*** Information supplied ***
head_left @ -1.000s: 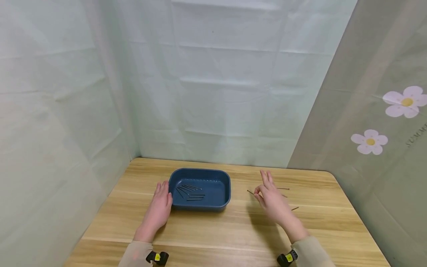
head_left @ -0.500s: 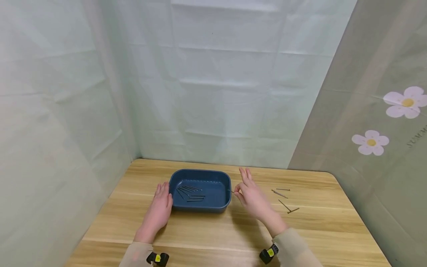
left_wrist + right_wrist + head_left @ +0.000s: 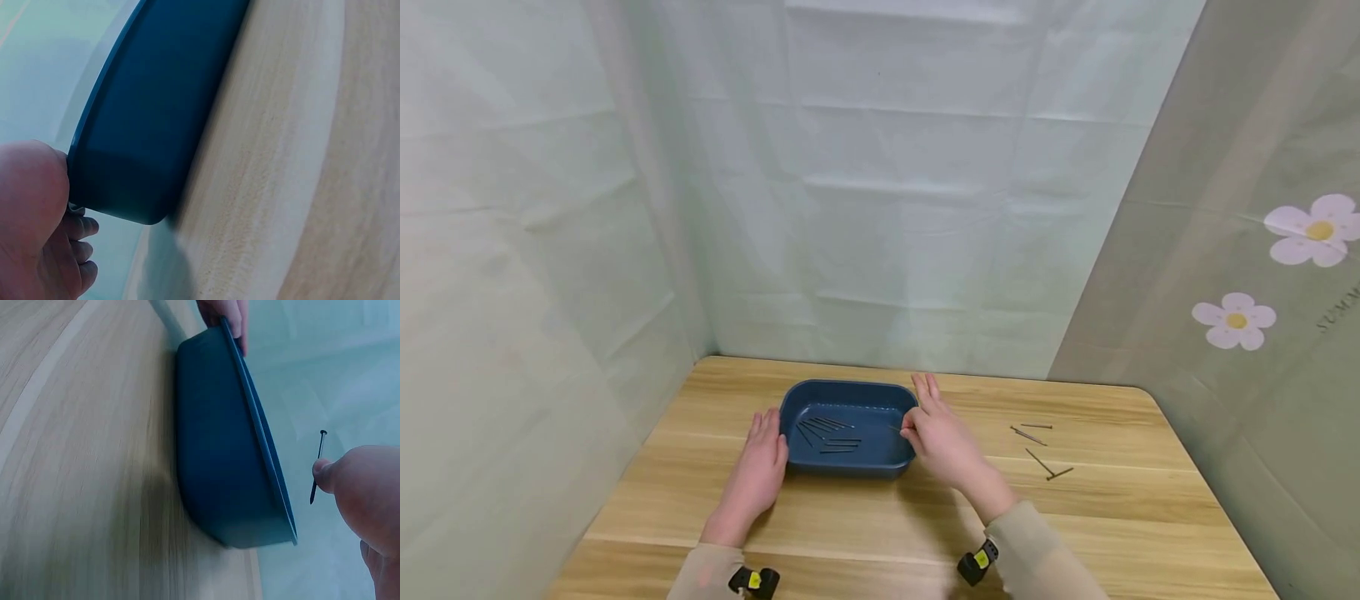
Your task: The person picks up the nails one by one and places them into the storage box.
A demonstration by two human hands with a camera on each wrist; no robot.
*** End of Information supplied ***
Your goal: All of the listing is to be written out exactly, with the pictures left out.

Answer section:
head_left @ -1.000s: 
head_left @ -0.500s: 
left_wrist + right_wrist + head_left @ +0.000s: 
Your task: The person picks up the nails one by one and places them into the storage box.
A demonstration by two human hands with a camera on each wrist; no robot.

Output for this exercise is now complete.